Since AutoIT3 Beta 3.1.1.77, it's possible to handle binary strings ...

Just what I needed for my very own file compare UDF ...

I've given it a good run for it's money but if someone can test it on another setup it would be great.

A typical call to this UDF would look something like this (actually this is the example script I will submit):

; Comparing two files...
$first = "C:\FirstFile.DAT"
$Second = "C:\SecondFile.DAT"

If Not _FileCompareBinary ($first, $Second) Then
    $ext = @extended
    $error = @error
    If $error = 1 Then
        ConsoleWrite("Wrong version of AutoIT (minimum = 3.1.1.77)" & @CR)
    ElseIf $error = 2 Then
        ConsoleWrite("At least one of the two files don't exist" & @CR)
    ElseIf $error = 3 Then
        ConsoleWrite("Both files are different size" & @CR)
    ElseIf $error = 4 Then
        ConsoleWrite("Bad buffer size" & @CR)
    ElseIf $error = 5 Then
        ConsoleWrite("Cannot compare complete file (increase BufferSize)" & @CR)
    ElseIf $error = 6 Then
        ConsoleWrite("Cannot open file for read" & @CR)
    ElseIf $error = 7 Then
        ConsoleWrite("Content doesn't match (compare fail)" & @CR)
        ConsoleWrite("Mistmatch at byte " & $ext & @CR)
    Else
        ConsoleWrite("Internal error, contact function author" & @CR)
        ConsoleWrite("Error code " & $error & @TAB & "Exteded code " & $ext & @CR)
    EndIf
Else
    ConsoleWrite("Congratulations, both files identical!" & @CR)
EndIf
Exit

And here's the function. And a few comments to go with it:

- Made a check to make sure people use the proper version of autoIT3. I actually only check to see if AutoIT can handle chr(0) (it couldn't in earlier versions of AutoIT3).

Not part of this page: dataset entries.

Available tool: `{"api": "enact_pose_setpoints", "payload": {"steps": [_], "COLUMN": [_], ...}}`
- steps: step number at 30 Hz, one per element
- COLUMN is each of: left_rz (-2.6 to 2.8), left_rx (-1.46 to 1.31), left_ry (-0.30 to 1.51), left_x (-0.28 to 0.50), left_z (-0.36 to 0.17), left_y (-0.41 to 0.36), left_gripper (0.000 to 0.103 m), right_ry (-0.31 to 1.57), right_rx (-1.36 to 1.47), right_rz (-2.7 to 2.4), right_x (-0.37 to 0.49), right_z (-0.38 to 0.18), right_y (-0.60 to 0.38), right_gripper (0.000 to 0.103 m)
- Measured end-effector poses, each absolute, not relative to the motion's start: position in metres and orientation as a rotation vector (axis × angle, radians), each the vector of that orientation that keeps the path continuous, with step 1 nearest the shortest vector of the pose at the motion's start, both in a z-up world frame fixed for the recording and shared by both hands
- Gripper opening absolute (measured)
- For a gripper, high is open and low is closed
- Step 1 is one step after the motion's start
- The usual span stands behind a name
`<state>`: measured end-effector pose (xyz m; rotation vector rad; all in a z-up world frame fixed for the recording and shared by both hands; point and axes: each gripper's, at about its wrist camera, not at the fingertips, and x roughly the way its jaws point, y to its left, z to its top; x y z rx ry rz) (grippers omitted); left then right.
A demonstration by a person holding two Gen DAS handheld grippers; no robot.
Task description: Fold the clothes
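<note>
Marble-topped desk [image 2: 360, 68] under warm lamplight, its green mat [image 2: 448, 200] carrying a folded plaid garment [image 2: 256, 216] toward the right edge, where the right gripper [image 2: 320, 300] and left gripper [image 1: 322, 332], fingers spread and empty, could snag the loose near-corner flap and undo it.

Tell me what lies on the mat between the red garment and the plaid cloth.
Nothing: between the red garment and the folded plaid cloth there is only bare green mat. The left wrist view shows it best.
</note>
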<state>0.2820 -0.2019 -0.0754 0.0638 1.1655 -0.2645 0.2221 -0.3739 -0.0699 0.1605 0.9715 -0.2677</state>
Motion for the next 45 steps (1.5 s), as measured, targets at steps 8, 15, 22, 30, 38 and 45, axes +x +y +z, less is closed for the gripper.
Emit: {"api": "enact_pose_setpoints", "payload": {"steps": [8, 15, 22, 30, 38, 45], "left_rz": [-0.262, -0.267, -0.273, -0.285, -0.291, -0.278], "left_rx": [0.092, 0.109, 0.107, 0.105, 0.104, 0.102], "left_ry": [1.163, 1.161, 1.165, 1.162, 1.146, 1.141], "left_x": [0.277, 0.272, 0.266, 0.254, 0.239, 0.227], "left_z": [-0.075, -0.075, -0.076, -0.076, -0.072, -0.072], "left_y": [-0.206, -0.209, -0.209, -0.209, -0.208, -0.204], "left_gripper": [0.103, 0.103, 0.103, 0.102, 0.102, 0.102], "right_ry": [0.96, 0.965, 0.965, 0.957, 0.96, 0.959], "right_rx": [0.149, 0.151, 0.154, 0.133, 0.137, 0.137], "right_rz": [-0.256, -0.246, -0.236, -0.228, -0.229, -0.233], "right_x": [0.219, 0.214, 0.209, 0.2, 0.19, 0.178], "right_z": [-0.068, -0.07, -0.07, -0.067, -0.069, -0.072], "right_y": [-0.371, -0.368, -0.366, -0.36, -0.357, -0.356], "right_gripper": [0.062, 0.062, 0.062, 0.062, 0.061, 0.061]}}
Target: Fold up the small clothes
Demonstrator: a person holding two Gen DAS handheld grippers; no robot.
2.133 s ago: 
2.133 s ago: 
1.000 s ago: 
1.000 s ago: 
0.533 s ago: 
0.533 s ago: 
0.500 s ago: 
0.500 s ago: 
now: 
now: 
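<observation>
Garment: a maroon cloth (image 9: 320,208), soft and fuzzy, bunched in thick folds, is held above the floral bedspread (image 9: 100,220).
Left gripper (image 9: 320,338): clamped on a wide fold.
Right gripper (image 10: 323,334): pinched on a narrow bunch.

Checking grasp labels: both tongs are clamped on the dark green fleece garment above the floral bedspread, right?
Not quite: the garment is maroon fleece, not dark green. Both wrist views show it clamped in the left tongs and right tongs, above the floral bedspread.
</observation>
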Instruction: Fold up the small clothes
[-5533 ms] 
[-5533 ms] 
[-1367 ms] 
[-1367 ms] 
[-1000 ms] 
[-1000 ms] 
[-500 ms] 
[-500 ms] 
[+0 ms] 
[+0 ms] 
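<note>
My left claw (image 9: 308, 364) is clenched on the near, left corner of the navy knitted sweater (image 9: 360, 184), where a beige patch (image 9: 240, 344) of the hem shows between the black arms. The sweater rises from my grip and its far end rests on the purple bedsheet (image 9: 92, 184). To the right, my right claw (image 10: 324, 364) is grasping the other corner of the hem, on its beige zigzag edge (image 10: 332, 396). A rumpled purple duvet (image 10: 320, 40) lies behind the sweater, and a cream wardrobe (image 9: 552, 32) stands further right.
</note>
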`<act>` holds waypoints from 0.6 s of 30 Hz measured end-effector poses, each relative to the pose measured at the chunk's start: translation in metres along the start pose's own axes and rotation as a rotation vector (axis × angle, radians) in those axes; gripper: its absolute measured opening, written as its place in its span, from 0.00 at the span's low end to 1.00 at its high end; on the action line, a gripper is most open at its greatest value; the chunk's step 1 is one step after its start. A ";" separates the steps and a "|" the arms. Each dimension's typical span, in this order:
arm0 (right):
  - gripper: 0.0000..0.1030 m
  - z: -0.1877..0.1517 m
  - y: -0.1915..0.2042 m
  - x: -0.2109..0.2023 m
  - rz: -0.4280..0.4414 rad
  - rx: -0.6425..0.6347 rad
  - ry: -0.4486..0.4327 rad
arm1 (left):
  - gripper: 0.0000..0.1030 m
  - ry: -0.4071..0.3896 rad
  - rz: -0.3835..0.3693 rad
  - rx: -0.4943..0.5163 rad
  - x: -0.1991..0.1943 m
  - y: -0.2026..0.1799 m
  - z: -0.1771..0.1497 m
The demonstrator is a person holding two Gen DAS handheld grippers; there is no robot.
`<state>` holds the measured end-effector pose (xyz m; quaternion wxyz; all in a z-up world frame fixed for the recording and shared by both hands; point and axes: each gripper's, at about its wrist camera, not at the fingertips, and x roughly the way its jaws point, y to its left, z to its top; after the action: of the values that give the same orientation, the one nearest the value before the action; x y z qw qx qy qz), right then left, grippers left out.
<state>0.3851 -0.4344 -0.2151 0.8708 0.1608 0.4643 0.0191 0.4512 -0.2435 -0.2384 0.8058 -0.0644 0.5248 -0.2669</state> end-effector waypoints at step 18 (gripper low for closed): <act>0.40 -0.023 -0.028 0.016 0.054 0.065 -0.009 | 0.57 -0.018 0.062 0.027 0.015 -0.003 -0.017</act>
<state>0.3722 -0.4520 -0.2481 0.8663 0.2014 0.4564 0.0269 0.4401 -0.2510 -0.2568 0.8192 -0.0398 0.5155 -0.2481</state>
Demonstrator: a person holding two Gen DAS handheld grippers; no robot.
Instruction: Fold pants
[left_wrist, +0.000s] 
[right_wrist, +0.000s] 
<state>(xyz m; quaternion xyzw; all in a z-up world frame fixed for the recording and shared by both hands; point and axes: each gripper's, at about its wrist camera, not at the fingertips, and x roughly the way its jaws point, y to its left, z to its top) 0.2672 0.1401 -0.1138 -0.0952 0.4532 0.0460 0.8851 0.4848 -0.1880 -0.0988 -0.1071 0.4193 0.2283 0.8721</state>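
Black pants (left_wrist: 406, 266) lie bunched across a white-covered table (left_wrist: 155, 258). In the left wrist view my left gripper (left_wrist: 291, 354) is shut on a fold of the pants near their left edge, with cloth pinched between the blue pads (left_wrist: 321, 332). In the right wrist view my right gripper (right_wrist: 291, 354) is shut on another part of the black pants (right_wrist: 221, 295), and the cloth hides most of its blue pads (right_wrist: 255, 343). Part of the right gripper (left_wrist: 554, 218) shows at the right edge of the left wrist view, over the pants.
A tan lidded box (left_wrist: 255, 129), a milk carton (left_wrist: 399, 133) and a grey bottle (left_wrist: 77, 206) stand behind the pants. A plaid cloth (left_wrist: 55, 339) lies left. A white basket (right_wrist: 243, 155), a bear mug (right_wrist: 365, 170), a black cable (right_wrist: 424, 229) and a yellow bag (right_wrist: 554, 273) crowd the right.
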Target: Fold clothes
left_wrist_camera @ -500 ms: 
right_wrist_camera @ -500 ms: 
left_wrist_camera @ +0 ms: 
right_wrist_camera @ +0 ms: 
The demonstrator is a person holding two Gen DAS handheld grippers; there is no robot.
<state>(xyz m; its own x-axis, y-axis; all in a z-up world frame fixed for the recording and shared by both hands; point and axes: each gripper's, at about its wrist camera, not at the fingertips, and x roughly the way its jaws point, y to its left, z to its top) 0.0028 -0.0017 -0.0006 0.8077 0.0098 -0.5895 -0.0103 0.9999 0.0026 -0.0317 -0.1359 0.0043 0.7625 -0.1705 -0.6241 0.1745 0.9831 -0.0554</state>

- A small BufferSize can make a compare crawl to a halt. 8192 bytes seemed perfect but you can change it if you want (optional). I didn't check but I assume using any number that is not a multiple of 512 (sector size) will also negatively affect performance.

- If both files are different size, there's no use in comparing them is there?

- If one insists on using a 1 byte BufferSize, _FileCompare() will refuse to compare files larger than 999999999 bytes. Just in case. Btw, such a comparison would probably take forever B)

- To modify a file (to test this script) there are a number of solutions but I use Edit from DOS and open a file in binary form.

- Used ConsoleWrite for messages in my example. Can obviously be changed to MsgBox ...

- Put a liberal amount of comments in function to help people follow my code.

- Used the command "Return 0" ... I didn't need to but you never know ... :o

- You can use a larger buffer size than the actual file size. It doesn't matter.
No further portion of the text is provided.